I couldn't RL the problem of coverage

May 23, 2026

Convert

Puffers need to convert to a new color by touching a star that maches their current color.

Observations:

dx and dy for each color star (-1 to 1)

current heading (0 to 1)

current reward (0 or 1)

x (0 to 1)

y (0 to 1)

current star goal (one hot encoded)

Actions:

heading (9 choices from -1/3 radians to +1/3 radians)

speed (5 choices from -2 to +2)

Rewards:

+1 upon hitting star

Has objectively correct solution:

Yes

That's info about the RL environment I used in the background image. PufferLib has many envs like it (albeit they're trying to feature easy envs less), and for good reason - being able to turn "whether or not I hit the star" to "I always hit the star" is important. But what happens when you make an env with no objectively correct solution? What happens when you try to make an environment where the agent is a Roomba, the world is a dirty floor, and the reward is coverage? Well, unfortunately and similarly to my diffusion SLAM efforts, things went wrong for me.

Going in a circle

Loop de loop

It's absolutely clueless, driving away from the dirt

It's worth mentioning that I got the absolute simplest case to work, where it was snapped to a grid with discrete outputs, and all it had to do was call the combination "left and go forward" command at the bottom and the combination "right and go forward" command at the top.
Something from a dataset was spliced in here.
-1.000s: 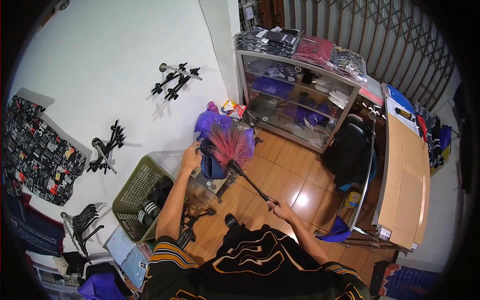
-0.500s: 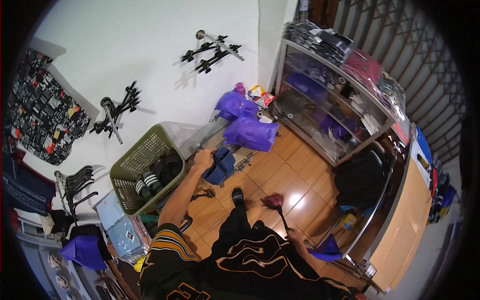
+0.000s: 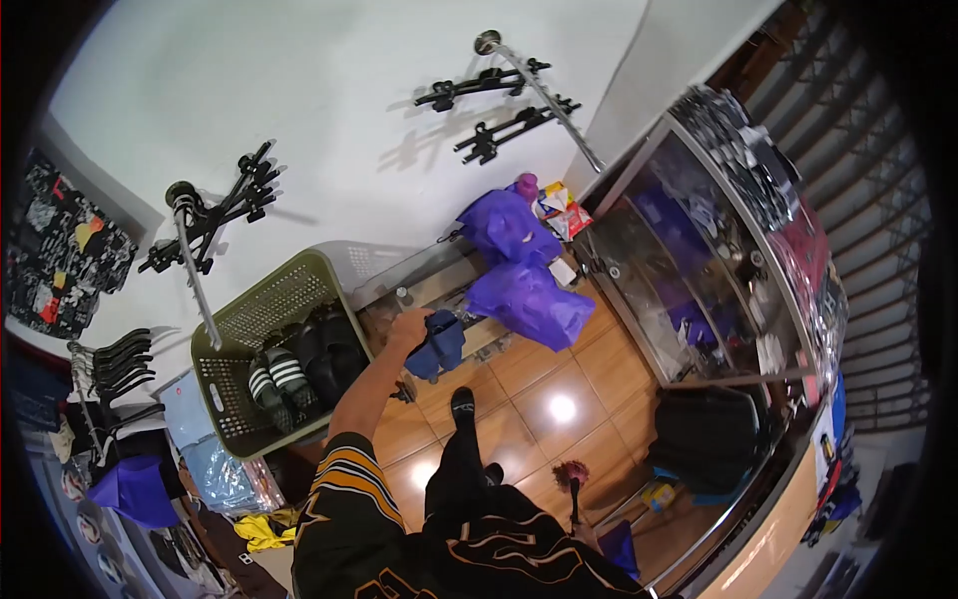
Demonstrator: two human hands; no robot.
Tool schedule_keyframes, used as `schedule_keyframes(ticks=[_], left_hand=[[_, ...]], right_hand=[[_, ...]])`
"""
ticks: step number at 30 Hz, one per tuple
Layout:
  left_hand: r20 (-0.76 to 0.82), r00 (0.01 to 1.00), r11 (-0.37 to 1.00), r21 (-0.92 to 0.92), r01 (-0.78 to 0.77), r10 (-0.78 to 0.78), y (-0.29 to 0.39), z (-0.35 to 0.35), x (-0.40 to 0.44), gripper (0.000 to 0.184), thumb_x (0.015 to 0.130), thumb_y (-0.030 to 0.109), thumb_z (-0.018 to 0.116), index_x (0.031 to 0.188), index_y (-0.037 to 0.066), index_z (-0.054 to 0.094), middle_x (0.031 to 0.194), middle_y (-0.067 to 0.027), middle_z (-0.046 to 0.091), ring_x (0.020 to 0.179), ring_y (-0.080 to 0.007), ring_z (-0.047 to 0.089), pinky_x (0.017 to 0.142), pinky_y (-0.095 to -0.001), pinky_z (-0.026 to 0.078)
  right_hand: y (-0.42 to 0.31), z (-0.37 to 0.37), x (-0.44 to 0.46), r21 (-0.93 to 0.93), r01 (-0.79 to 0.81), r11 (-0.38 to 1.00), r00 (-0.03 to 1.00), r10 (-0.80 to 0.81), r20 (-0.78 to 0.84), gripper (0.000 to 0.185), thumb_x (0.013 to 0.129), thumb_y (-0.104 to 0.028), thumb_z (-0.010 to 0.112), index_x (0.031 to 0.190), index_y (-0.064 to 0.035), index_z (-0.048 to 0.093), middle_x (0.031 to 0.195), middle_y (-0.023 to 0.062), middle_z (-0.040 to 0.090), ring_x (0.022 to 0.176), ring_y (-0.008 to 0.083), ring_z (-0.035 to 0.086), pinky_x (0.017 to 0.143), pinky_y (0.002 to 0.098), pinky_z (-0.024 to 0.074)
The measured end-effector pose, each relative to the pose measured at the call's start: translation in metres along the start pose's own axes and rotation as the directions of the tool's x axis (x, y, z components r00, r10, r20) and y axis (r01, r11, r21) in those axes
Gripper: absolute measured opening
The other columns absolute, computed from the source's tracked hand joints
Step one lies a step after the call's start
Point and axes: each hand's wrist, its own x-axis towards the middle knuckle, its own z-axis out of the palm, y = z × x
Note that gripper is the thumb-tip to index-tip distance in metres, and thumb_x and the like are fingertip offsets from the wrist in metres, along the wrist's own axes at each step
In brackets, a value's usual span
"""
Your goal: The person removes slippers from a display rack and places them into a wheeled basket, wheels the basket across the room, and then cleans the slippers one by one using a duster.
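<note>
Gleaming tiled floor, white wall.

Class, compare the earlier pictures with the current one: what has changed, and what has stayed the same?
The right hand has lowered the duster away from the blue slippers, down to the right. The view has turned, shifting the glass cabinet rightward in the picture. Nothing was let go: the left hand still grips the slippers. The basket still holds dark footwear.
</note>
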Motion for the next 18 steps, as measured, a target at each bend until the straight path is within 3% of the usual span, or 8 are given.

Demo of the simple boustrophedon case

But then I couldn't get the second simplest case to work, where it had discrete inputs (what the optimal algorithm would do) and outputs (what it does) on a continuous surface, and just needed to mimic the optimal algorithm. It just went off course because nothing immediately stopped it from that. From an old journal:

I’m truly perplexed. A manual algorithm simple as
env->actions[0] = 1;
  env->actions[1] = 1;
  if (env->y < ROBOT_RADIUS+60 && env->bearing < PI/2) {
      env->actions[1] = -0.5;
  }
  if (env->y > env->height - (ROBOT_RADIUS+60) && env->bearing > -PI/2) {
      env->actions[0] = -0.5;
  }
reaches perf=1, coverage=0.919, and total_reward=10.8, but when I provide those two if conditions as the ONLY observations it goes no further than perf=0.799, coverage=0.913, and total_reward=6.067. Perhaps this is due to my reward shaping or the fact that it’s directly driving the wheels, because if you remember my simple boustrophedon experiment that worked fine.
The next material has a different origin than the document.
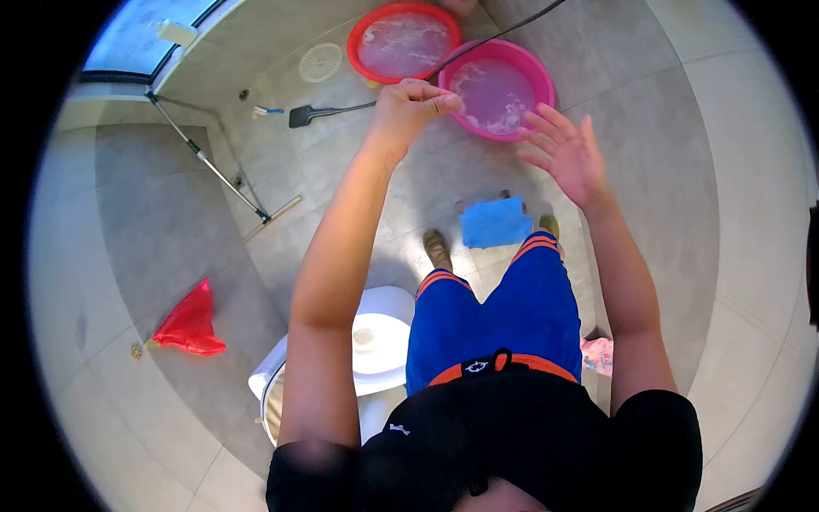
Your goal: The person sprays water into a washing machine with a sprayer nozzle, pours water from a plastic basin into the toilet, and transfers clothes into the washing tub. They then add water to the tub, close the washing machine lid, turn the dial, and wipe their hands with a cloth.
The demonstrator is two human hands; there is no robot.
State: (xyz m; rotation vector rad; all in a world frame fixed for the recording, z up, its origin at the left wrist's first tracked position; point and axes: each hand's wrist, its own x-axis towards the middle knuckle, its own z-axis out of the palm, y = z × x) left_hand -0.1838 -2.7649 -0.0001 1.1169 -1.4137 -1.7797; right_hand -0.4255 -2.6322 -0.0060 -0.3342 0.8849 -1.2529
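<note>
At upper centre, left hand [415, 107] pinches, contents unclear; right hand [570, 158] splays, released, near round pink plastic basin [543, 75]. Grey tiled floor [644, 145] extends rightward.

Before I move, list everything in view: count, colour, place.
Pink basin: 1, pink, top centre, sudsy water
Red basin: 1, red, beside it, sudsy water
Hose-like line: 1, dark, crossing behind left hand
Round grate: 1, white, near red basin
Small brush-like item: 1, blue-white, upper left
Squeegee: 1, silver pole, left
Window: 1, bluish, top left
Bottle-like item: 1, whitish, by window
Bag or cloth: 1, red, lower left
Toilet: 1, white, bottom centre
Flat item: 1, blue, between feet
Patterned item: 1, pink, lower right
Floor: grey
Shirt, shorts: black; blue-orange
Feet: 2
Hands: 2; left pinched, contents unclear; right open
</note>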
I also couldn't just run an LLM on loop to find a key fix - it was able to get to high levels of coverage, but not 100% (see image). It also wouldn't sim2real properly.

If you plan to take this on: coverage is a very open ended, planning-heavy problem. I tried to apply the bitter lesson many times, increasing network size or switching to RNNs, to no avail. If you have a larger budget than me, you can always throw compute at the problem (eg get your LLM to implement stricter rewards, get your LLM to try alternative approaches like full 2D movement, and run giant sweep runs).